#### HOW TO COMPLETE THIS TASK
Return all of the data verbatim, dropping any picture.

#### DATASET CONTENT
══════════

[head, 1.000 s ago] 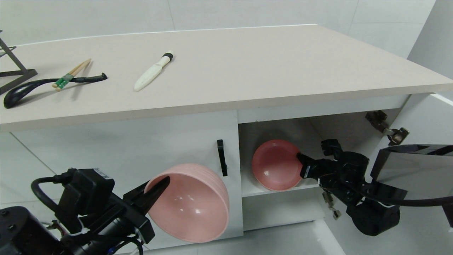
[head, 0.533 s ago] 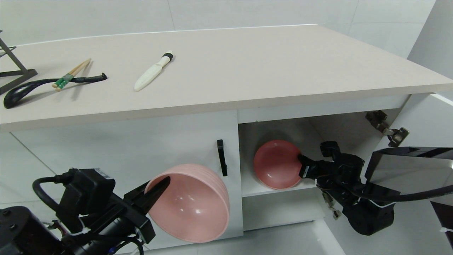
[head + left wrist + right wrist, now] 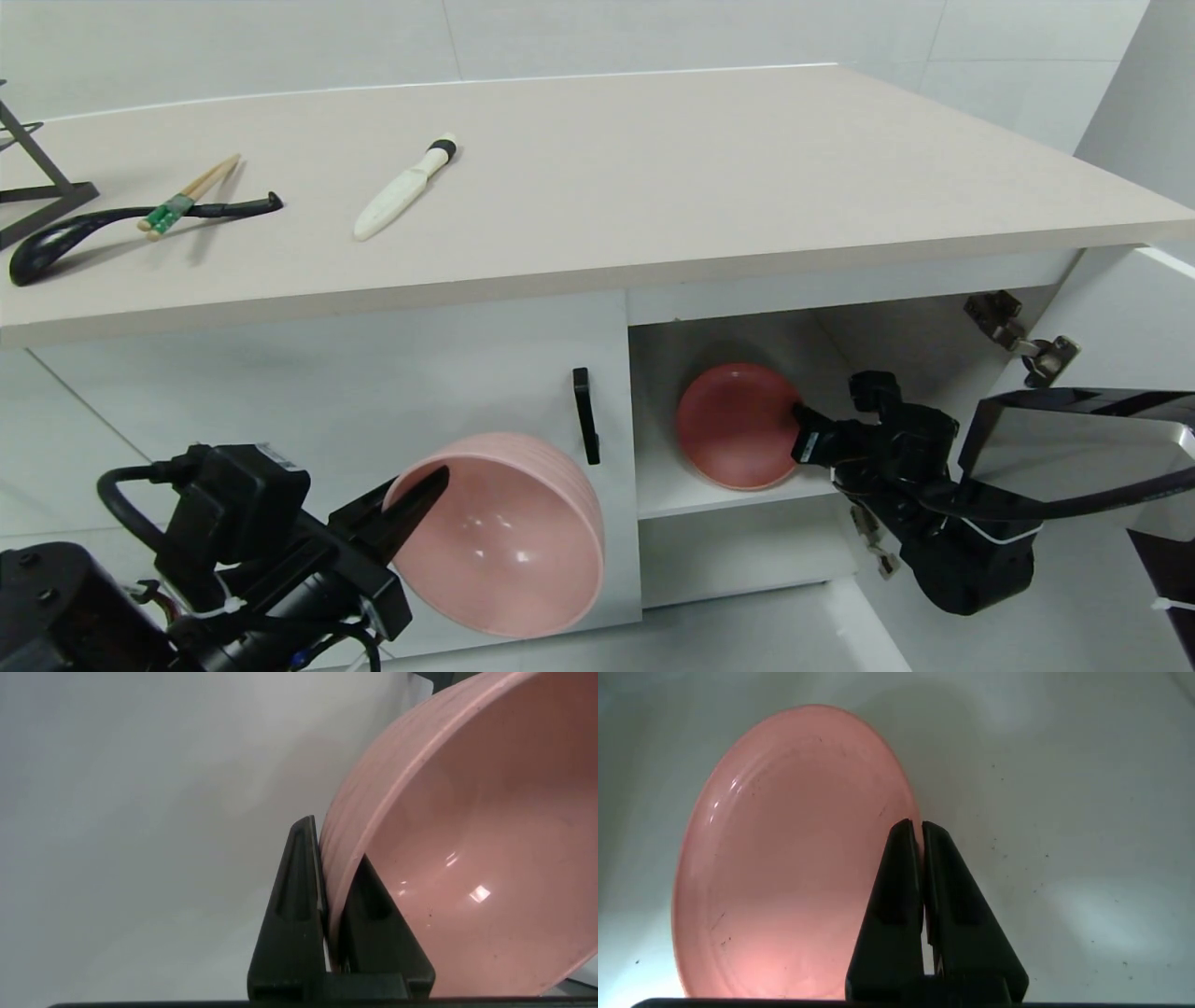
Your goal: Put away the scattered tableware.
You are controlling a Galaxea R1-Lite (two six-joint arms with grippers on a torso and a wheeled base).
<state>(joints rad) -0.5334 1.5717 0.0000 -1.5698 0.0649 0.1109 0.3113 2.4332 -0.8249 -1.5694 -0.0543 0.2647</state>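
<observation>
Pink on both sides: my left gripper (image 3: 415, 495) is clamped on the rim of the pink bowl (image 3: 504, 537), one finger (image 3: 301, 905) outside the wall and the other inside. The bowl hangs on its side with its hollow facing out, low in front of the closed cabinet door (image 3: 327, 392), just beside that door's black handle (image 3: 583, 415) and well below the countertop (image 3: 700, 168). My right gripper (image 3: 801, 429) reaches into the open compartment next to that door, its fingers pinched together on the edge of the pink plate (image 3: 733, 425). The plate stands tilted on edge over the shelf (image 3: 709, 501), nearer the shelf's front edge than its back, with its face turned outward (whether its lower rim touches the shelf I cannot tell). An opened door's hinge (image 3: 1022, 341) shows at the compartment's right side. Up on the countertop the other pieces lie flat. A black spoon (image 3: 56, 245) sits near the left edge, with a pair of chopsticks (image 3: 187, 196) crossing its long handle. A cream knife (image 3: 403, 187) with a black band lies apart from them, further toward the middle. A black rack (image 3: 37, 191) stands at the far left edge, just beside the spoon's bowl end.
</observation>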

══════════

#### RESPONSE
[head, 1.000 s ago] 
[head, 0.533 s ago] 
[head + left wrist + right wrist, now] 
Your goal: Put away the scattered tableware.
You are controlling a Galaxea R1-Lite (two six-joint arms with grippers on a torso and a wheeled base).
<state>(joints rad) -0.5334 1.5717 0.0000 -1.5698 0.0649 0.1109 0.3113 2.4332 -0.8249 -1.5694 -0.0543 0.2647</state>
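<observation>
Pink on both sides: my left gripper (image 3: 415, 495) is clamped on the rim of the pink bowl (image 3: 504, 537), one finger (image 3: 301, 905) outside the wall and the other inside. The bowl hangs on its side with its hollow facing out, low in front of the closed cabinet door (image 3: 327, 392), just beside that door's black handle (image 3: 583, 415) and well below the countertop (image 3: 700, 168). My right gripper (image 3: 801, 429) reaches into the open compartment next to that door, its fingers pinched together on the edge of the pink plate (image 3: 733, 425). The plate stands tilted on edge over the shelf (image 3: 709, 501), nearer the shelf's front edge than its back, with its face turned outward (whether its lower rim touches the shelf I cannot tell). An opened door's hinge (image 3: 1022, 341) shows at the compartment's right side. Up on the countertop the other pieces lie flat. A black spoon (image 3: 56, 245) sits near the left edge, with a pair of chopsticks (image 3: 187, 196) crossing its long handle. A cream knife (image 3: 403, 187) with a black band lies apart from them, further toward the middle. A black rack (image 3: 37, 191) stands at the far left edge, just beside the spoon's bowl end.
</observation>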

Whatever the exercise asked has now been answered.